Aerial roots: Instead of having tap roots deep underground, Rhizophoreae develop roots that branch out from the stem some distance above the soil surface. Underground roots, like all plant tissues, require oxygen for respiration. In underground soils of terrestrial habitats, gas exchanges take place at the interstitial pores among the soil particles. In waterlogged soils, the diffusion rate of oxygen is extremely low. Rhizophoreae adapts to the anaerobic soils by having extensive roots above the ground which increases the surface area for gas exchanges. The surface of aerial roots carry numerous gas exchange pores called lenticels, through which oxygen could diffuse into the underground tissues with air-filled spaces.

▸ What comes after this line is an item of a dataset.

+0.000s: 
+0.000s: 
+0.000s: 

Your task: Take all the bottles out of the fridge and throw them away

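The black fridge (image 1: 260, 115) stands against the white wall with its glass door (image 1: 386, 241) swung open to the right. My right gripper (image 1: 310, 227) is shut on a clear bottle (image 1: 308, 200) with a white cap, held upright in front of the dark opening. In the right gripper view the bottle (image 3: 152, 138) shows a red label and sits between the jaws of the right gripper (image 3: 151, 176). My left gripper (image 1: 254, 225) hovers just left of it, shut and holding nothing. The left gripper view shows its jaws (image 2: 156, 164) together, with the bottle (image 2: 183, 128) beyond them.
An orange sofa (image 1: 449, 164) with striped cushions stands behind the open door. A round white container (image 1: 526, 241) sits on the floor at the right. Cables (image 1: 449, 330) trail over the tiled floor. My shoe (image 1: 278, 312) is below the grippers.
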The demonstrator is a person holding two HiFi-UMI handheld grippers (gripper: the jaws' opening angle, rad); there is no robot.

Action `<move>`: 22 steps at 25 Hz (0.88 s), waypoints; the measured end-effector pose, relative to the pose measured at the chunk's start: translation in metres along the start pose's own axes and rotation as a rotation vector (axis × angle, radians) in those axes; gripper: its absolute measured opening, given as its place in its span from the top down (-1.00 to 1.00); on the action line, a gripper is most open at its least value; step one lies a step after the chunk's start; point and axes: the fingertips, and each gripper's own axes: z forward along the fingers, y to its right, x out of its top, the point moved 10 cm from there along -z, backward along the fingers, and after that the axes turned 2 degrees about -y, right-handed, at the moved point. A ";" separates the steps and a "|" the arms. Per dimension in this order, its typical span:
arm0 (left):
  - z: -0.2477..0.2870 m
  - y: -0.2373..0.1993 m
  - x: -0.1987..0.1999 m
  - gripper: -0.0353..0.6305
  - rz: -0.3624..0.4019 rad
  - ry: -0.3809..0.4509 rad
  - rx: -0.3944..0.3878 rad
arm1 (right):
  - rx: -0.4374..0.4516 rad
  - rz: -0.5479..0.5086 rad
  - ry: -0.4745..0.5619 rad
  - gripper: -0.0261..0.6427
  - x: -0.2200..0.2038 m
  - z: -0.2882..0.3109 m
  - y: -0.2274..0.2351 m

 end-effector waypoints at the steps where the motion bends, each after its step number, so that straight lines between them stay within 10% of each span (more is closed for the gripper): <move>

== Evolutionary history ==
The ancestor of Rhizophoraceae experienced two whole genome duplication events. The first duplication event corresponds to the triplication shared among angiosperms. The second duplication event was dated to ~74.6 million years ago (mya). Around 66 mya, the planet underwent the Cretaceous–Tertiary mass extinction. Then around 56.4 mya, the mangrove lineage diverged from its terrestrial relatives. The divergence happened to occur in the time frame with in the extreme global warming event, the Paleocene-Eocene Thermal Maximum (PETM). During this time period, there is a shift from a terrestrial to a marine, potentially anoxic, sedimentary depositional environment, suggesting a sea level rise. After the dramatic global warming period, the mangrove species within Rhizophoraceae diversified within 10 mya, which is relatively short in evolutionary sense. Although the sequence of the events does not suggest an absolute causal relationships between the former and the latter, a reasonable hypothesis for the diversification of Rhizophoraceae could be formulated: The second event of whole genome duplication increased the adaptability of the ancestor of Rhizophoraceae and chances of survival during the Cretaceous-Tertiary mass extinction by generating novel genetic materials for evolution to work on. During the PETM global warming period, the terrestrial ancestors of Rhizophoraceae living close to the shore were forced into the intertidal zone because of a large-scale sea-level rise. This sea level change exerted some selective pressure on the ancestors of Rhizophoraceae and those that were successfully adapted to the intertidal zone diverged from their terrestrial relatives and colonized this new habitat. Eventually, differential habitats within the intertidal zone resulted in the speciation within the mangrove lineage of Rhizophoraceae.